We'll write a MIDX containing the new pack along with the existing
`.keep` pack. But because the `.keep` pack appears below the geometric
split line, we'll (incorrectly) try to remove it. While this doesn't
corrupt the repository, it does cause us to remove the MIDX we just
wrote, since removing that pack would invalidate the new MIDX.

Funny enough, this behavior became far less noticeable after e4d0c11c04
(repack: respect kept objects with '--write-midx -b', 2021-12-20), which
made `pack_kept_objects` be enabled by default only when we were writing
a non-MIDX bitmap.

But e4d0c11c04 didn't resolve this bug, it just made it harder to notice
unless callers explicitly passed `--pack-kept-objects`.

The solution is to avoid trying to remove `.keep` packs during
`--geometric` repacks, even when they appear below the geometric split
line, which is the approach this patch implements.

Co-authored-by: Victoria Dye <vdye@github.com>
Signed-off-by: Taylor Blau <me@ttaylorr.com>
---
We at GitHub had a slow stream of repacks that removed the just-written
MIDX.

This had mostly been a mystery that didn't occur at high enough volume
to justify looking into.

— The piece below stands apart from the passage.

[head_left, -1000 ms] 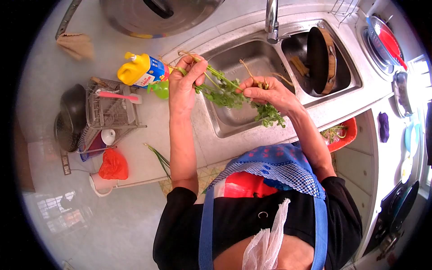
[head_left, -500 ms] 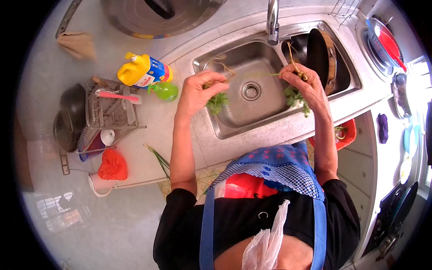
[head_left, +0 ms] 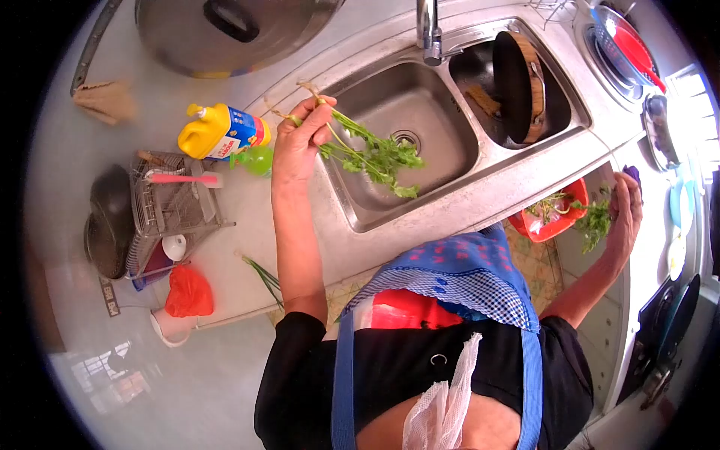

But it went away entirely after merging in
v2.36.x, which contains e4d0c11c04.

Some investigating with Victoria today led to the patch above, which is
still relevant since e4d0c11c04 papers over an existing bug.

 builtin/repack.c            |  5 +++++
 t/t7700-repack.sh           | 24 ++++++++++++++++++++++++
 t/t7703-repack-geometric.sh |  6 +++++-
 3 files changed, 34 insertions(+), 1 deletion(-)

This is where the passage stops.